WHAT IS NEEDED: Please restate the data exactly, from the first line to the last.

Content starts

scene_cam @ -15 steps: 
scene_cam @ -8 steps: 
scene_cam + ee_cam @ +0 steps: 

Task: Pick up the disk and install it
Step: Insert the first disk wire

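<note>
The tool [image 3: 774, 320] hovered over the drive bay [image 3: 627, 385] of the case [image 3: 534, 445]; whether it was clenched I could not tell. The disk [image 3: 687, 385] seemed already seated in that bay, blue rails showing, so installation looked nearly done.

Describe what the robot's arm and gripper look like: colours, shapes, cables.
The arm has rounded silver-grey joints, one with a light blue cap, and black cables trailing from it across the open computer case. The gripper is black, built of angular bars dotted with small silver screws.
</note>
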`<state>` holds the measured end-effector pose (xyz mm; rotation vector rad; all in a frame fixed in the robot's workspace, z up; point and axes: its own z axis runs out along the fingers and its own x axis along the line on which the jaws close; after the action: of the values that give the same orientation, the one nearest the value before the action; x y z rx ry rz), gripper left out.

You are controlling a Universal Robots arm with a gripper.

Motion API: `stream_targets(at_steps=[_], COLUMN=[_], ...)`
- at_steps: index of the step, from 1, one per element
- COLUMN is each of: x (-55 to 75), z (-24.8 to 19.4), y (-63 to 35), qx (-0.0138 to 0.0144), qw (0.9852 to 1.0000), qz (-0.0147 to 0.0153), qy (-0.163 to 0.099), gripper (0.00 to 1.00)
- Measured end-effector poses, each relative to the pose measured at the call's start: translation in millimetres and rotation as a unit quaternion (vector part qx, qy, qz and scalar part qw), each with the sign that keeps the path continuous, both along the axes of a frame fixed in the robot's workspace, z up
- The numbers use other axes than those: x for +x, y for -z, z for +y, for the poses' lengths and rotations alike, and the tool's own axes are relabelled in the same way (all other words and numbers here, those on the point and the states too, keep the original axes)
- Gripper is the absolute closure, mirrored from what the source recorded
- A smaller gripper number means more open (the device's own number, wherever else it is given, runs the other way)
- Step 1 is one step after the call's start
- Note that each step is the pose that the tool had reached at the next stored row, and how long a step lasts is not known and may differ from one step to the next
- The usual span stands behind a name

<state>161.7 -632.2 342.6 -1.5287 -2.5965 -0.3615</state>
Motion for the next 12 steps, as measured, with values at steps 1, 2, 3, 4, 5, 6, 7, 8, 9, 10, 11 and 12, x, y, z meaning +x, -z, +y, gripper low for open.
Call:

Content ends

ANSWER TO THE PROBLEM:
scene_cam @ -15 steps: 
scene_cam @ -8 steps: 
scene_cam + ee_cam @ +0 steps: 

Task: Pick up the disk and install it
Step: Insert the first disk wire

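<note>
The tool [image 3: 774, 320] hovered over the drive bay [image 3: 627, 385] of the case [image 3: 534, 445]; whether it was clenched I could not tell. The disk [image 3: 687, 385] seemed already seated in that bay, blue rails showing, so installation looked nearly done.

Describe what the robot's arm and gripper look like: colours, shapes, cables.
The arm has rounded silver-grey joints, one with a light blue cap, and black cables trailing from it across the open computer case. The gripper is black, built of angular bars dotted with small silver screws.
</note>
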`<state>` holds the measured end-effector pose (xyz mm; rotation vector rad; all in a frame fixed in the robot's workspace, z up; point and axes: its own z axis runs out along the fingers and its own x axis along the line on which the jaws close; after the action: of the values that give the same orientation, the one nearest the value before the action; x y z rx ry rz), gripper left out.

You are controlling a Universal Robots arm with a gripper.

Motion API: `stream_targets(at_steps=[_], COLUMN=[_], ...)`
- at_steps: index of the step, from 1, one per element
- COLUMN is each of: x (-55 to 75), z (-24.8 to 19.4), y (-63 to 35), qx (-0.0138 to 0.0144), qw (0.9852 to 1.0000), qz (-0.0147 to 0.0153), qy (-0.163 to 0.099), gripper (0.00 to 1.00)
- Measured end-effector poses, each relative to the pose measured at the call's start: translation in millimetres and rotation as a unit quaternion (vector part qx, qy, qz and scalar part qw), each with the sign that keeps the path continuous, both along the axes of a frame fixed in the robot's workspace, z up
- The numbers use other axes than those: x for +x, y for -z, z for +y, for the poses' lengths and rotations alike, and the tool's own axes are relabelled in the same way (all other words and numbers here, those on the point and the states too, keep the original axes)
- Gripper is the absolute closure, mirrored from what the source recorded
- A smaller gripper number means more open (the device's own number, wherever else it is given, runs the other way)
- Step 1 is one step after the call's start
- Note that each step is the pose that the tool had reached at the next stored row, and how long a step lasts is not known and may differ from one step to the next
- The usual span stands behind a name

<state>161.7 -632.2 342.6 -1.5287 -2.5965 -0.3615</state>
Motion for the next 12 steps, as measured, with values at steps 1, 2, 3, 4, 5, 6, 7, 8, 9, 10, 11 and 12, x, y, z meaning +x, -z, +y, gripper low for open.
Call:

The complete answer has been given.